» Exercise objective: Filter this listing down to the lines that contain the word "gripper", and copy them.

[Opening Given material section]

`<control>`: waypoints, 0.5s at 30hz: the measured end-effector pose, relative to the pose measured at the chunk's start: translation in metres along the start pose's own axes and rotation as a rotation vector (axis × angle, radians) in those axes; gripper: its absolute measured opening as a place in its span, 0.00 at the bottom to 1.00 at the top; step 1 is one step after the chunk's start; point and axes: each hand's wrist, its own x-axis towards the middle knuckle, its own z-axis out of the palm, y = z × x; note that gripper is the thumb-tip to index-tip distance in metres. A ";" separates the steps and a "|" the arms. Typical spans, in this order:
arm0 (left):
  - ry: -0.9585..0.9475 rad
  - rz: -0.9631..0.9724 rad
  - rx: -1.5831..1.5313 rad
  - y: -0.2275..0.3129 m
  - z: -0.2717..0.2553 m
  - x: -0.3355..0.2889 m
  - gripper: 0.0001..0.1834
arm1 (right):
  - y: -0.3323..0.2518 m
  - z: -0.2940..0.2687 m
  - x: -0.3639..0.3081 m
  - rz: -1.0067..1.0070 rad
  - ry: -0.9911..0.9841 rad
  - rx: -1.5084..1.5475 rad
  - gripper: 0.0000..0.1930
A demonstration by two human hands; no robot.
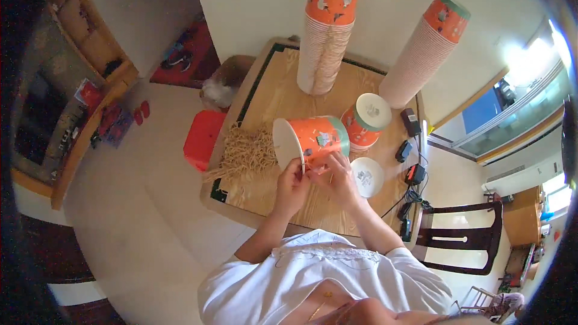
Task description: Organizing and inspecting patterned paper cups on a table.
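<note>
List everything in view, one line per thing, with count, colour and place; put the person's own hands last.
held paper cup: one, orange with white inside, on its side, above the table centre
cup stacks: two, tall, orange tops, at the table's far edge
short cup stack: one, orange, right of the held cup
white lid: one, on the table near the right hand
pile of thin sticks: one, tan, table's left part
table: one, light wood
chargers and cables: several, black, table's right edge
stool: one, red, left of the table
chair: one, dark wood, right
left hand: on the cup's rim
right hand: on the cup's side
</note>
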 end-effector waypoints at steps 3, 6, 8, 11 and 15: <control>-0.021 0.029 0.006 -0.006 -0.001 -0.001 0.13 | 0.001 -0.001 0.001 0.057 -0.030 0.034 0.09; -0.037 -0.017 -0.063 -0.002 0.004 -0.005 0.12 | 0.001 -0.004 0.004 0.132 0.060 0.000 0.08; -0.031 -0.035 -0.137 -0.001 0.009 -0.006 0.12 | 0.008 -0.003 0.002 0.101 0.064 -0.020 0.08; 0.012 -0.053 -0.202 -0.004 0.011 -0.004 0.09 | 0.007 -0.005 0.003 0.021 0.060 -0.051 0.07; 0.113 0.005 -0.079 0.007 0.010 0.002 0.03 | 0.004 -0.007 0.003 -0.033 0.034 -0.031 0.07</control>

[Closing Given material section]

» Answer space:
`<control>`: waypoints, 0.5s at 30hz: the measured end-effector pose, relative to the pose measured at the chunk's start: translation in metres along the start pose's own axes and rotation as a rotation vector (axis × angle, radians) in those axes; gripper: its absolute measured opening as a place in its span, 0.00 at the bottom to 1.00 at the top; step 1 is one step after the chunk's start; point and axes: each hand's wrist, its own x-axis towards the middle knuckle, its own z-axis out of the palm, y = z × x; note that gripper is the thumb-tip to index-tip distance in metres. A ";" separates the steps and a "|" the arms. Typical spans, in this order:
  - gripper: 0.0001..0.1834
  - gripper: 0.0000..0.1930

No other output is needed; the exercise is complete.